North Carolina would have to spend $45 million annually to meet the State Board of Education’s recommended ratio of one school nurse for every 750 students. The National Association of School Nurses recommends every school have access to one school nurse, but that could cost state taxpayers $79 million a year.

The General Assembly’s Program Evaluation Division released a report Jan. 22 on meeting current standards for school nurses statewide. The report was discussed briefly during a Joint Legislative Program Evaluation Oversight Committee meeting.

North Carolina isn’t alone. Terry Stoops, the vice president of research and director of education studies at the John Locke Foundation, said the report’s findings are not surprising.

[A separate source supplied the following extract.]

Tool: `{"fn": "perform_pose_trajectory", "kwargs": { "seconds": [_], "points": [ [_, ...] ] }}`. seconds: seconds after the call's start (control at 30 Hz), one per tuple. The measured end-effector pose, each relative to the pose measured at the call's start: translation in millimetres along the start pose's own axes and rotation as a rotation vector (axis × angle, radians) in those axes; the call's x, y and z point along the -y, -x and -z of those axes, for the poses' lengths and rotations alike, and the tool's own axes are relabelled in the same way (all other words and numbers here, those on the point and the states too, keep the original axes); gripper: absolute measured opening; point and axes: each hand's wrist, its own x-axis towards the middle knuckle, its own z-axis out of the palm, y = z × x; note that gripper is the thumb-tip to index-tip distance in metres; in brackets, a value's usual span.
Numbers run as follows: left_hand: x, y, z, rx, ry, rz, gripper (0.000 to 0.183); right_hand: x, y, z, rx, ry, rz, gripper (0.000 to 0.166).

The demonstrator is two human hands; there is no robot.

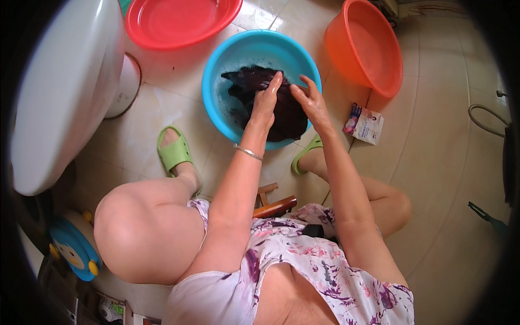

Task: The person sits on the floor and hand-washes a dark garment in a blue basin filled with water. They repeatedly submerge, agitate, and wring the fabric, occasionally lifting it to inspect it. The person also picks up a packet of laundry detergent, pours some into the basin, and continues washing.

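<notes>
A round blue plastic basin (209, 85) stands on the tiled floor, with sudsy water and a wet dark garment or cloth (284, 118) in it. Over the middle of the cloth is my left hand (267, 99), its fingers stretched forward and close together; whether it pinches any fabric cannot be told. My right hand (312, 99) is at the right side of the basin, fingers bent and apart, near the cloth's upper right edge. The cloth spreads up to the basin's near rim.
A red basin (178, 38) lies beyond on the left, an orange basin (357, 53) on the right. A printed packet (365, 124) is on the floor. A white pedestal fixture (69, 93) stands at left. Part of a wooden stool (276, 206) shows beneath me.
</notes>
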Motion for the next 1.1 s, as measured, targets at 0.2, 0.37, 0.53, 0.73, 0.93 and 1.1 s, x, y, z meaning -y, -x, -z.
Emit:
{"fn": "perform_pose_trajectory", "kwargs": {
  "seconds": [0.2, 0.37, 0.53, 0.73, 0.93, 1.1],
  "points": [
    [2, -5, 14, 0.340, 0.330, 0.139, 0.059, -10, -36, -9, 0.308, 0.172, -0.036, 0.084],
    [14, -12, 48, -0.048, -0.319, 0.099, 0.067, -52, -52, -36, -0.007, 0.790, 0.034, 0.072],
    [24, -29, 74, -0.551, -0.026, 0.055, 0.076, -93, -48, -85, -0.077, 1.168, 0.213, 0.051],
    [15, -37, 88, -0.502, 0.108, 0.038, 0.081, -88, -70, -80, 0.027, 1.068, 0.262, 0.040],
    [12, -48, 84, -0.074, 0.383, 0.099, 0.070, -29, -49, -51, 0.098, 0.472, 0.216, 0.064],
    [0, -32, 60, 0.149, 0.470, 0.106, 0.085, 27, 57, -32, 0.204, 0.497, 0.432, 0.066]
  ]
}}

“According to the National Association of School Nurses, one out of four schools in the United States did not employ a school nurse last year. Only 39 percent of schools employed a full-time nurse,” Stoops said.

North Carolina school districts are struggling to meet the ratio outlined in the report as schools legally must assume an increasing amount of health care responsibilities. Over the past 15 years, the General Assembly has passed legislation requiring schools to provide care for chronic conditions including asthma, diabetes, and severe allergies. Further complicating the issues is the growing number of students with chronic illnesses or special needs.

“As the demand for nurses exceeds supply, those with nursing credentials are more likely to gravitate toward higher-paying health care jobs in hospitals, clinics, and private practices, rather than public schools,” Stoops said.

According to the report, 46 of 115 local education agencies now meet the school nurse-to-student ratio recommended by SBE in 2004. Only five LEAs have one school nurse in every school.

On average, North Carolina has one school nurse for every 1,068 students. Pamlico County has the lowest ration at 1:320, while Cumberland County has the highest ratio at 1:2,242. While a majority of school nurses — 41.6 percent — serve only one school, about 22 percent are serving three or more schools.

Currently, 1,318 full-time school nurses are serving 2,313 schools, with 86 LEAs operating their own school nurse programs. Local health departments operate school nurse programs in 16 LEAs, while two LEAs work with a not-for-profit hospital to provide school nurse services. The remaining 11 LEAs either work with nonprofit groups or a combination of entities to operate a school nurse program.

The report also found around 60 percent of medical procedures conducted in schools are not done by a registered school nurse, but by a secretary, a teacher, or an assistant principal with some basic first aid training.

PED called on the General Assembly to direct the SBE to develop a new strategic plan for school nursing staff levels. Legislators should also direct the Department of Health and Human Services and the Department of Public Instruction to consolidate two state programs: the Child and Family Support Teams and the School Nurse Funding Initiative, PED said.

Stoops said school districts should pursue private and nonprofit sector options to provide needed medical services because of budgetary pressures.

“The market for nurses is particularly competitive in rural communities, which face persistent shortages for qualified health care providers,” Stoops said. “Perhaps our elected officials should consider measures to address shortages in these communities first.”